TASK PROMPT — The response must contain every line of the records that follow, duplicated exactly.

EXTRACTED DATA —
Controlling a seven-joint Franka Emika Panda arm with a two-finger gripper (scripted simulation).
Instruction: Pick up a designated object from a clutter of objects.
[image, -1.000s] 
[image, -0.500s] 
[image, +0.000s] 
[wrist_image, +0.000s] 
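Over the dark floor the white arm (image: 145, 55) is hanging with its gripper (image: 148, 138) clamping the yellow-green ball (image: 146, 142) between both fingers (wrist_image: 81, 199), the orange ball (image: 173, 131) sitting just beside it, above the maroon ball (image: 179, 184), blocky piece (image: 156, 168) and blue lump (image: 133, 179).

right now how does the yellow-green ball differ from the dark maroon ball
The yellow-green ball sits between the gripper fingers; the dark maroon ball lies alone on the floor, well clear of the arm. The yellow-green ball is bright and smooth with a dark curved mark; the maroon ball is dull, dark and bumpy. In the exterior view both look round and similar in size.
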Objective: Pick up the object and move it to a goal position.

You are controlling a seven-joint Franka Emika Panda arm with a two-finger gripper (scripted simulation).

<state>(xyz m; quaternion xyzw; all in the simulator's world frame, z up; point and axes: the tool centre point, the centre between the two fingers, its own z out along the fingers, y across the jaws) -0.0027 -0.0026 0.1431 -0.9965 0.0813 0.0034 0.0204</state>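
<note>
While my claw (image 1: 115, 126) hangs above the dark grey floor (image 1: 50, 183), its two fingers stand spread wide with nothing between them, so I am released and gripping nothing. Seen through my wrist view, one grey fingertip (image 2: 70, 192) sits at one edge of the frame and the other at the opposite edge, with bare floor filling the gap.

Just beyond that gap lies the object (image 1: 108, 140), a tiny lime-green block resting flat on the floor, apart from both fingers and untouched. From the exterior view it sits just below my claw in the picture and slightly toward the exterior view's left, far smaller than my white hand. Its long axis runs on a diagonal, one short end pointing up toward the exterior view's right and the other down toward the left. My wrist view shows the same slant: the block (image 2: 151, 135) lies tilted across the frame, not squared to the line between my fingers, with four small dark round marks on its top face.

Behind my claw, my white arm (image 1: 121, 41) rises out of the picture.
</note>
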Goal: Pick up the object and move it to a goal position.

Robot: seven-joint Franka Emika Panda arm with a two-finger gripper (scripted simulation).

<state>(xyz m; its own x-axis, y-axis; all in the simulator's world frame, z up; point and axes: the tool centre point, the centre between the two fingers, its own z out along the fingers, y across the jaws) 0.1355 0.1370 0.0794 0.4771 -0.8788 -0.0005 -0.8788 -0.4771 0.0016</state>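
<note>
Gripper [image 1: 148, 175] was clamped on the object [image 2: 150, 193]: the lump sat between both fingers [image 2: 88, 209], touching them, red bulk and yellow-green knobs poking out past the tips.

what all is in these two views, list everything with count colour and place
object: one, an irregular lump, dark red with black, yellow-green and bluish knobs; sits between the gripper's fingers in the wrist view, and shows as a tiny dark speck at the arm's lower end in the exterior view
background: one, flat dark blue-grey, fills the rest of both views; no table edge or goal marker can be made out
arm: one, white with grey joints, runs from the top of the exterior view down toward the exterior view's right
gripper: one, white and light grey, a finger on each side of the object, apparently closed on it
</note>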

THE COMPLETED TASK —
Controlling a seven-joint Franka Emika Panda arm with a two-finger gripper (scripted simulation).
Instruction: Pick up a designated object from a clutter of objects.
[image, -1.000s] 
[image, -0.500s] 
[image, +0.000s] 
[wrist_image, +0.000s] 
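Over the dark floor the white arm (image: 145, 55) is hanging with its gripper (image: 148, 138) clamping the yellow-green ball (image: 146, 142) between both fingers (wrist_image: 81, 199), the orange ball (image: 173, 131) sitting just beside it, above the maroon ball (image: 179, 184), blocky piece (image: 156, 168) and blue lump (image: 133, 179).

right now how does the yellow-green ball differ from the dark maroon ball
The yellow-green ball sits between the gripper fingers; the dark maroon ball lies alone on the floor, well clear of the arm. The yellow-green ball is bright and smooth with a dark curved mark; the maroon ball is dull, dark and bumpy. In the exterior view both look round and similar in size.
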Objective: Pick up the object and move it to a goal position.

You are controlling a seven-joint Franka Emika Panda arm with a two-finger gripper (scripted simulation).

<state>(xyz m; quaternion xyzw; all in the simulator's world frame, z up; point and axes: the tool centre point, the centre between the two fingers, its own z out along the fingers, y across the jaws) -0.0027 -0.0026 0.1431 -0.9965 0.0813 0.0034 0.0204</state>
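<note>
While my claw (image 1: 115, 126) hangs above the dark grey floor (image 1: 50, 183), its two fingers stand spread wide with nothing between them, so I am released and gripping nothing. Seen through my wrist view, one grey fingertip (image 2: 70, 192) sits at one edge of the frame and the other at the opposite edge, with bare floor filling the gap.

Just beyond that gap lies the object (image 1: 108, 140), a tiny lime-green block resting flat on the floor, apart from both fingers and untouched. From the exterior view it sits just below my claw in the picture and slightly toward the exterior view's left, far smaller than my white hand. Its long axis runs on a diagonal, one short end pointing up toward the exterior view's right and the other down toward the left. My wrist view shows the same slant: the block (image 2: 151, 135) lies tilted across the frame, not squared to the line between my fingers, with four small dark round marks on its top face.

Behind my claw, my white arm (image 1: 121, 41) rises out of the picture.
</note>
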Goal: Pick up the object and move it to a goal position.

Robot: seven-joint Franka Emika Panda arm with a two-finger gripper (scripted simulation).

<state>(xyz m; its own x-axis, y-axis; all in the simulator's world frame, z up; point and axes: the tool centre point, the centre between the two fingers, its own z out along the fingers, y across the jaws) 0.1355 0.1370 0.0794 0.4771 -0.8788 -0.0005 -0.8788 -0.4771 0.0016</state>
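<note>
Gripper [image 1: 148, 175] was clamped on the object [image 2: 150, 193]: the lump sat between both fingers [image 2: 88, 209], touching them, red bulk and yellow-green knobs poking out past the tips.

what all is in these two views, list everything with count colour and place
object: one, an irregular lump, dark red with black, yellow-green and bluish knobs; sits between the gripper's fingers in the wrist view, and shows as a tiny dark speck at the arm's lower end in the exterior view
background: one, flat dark blue-grey, fills the rest of both views; no table edge or goal marker can be made out
arm: one, white with grey joints, runs from the top of the exterior view down toward the exterior view's right
gripper: one, white and light grey, a finger on each side of the object, apparently closed on it
</note>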

The output is complete.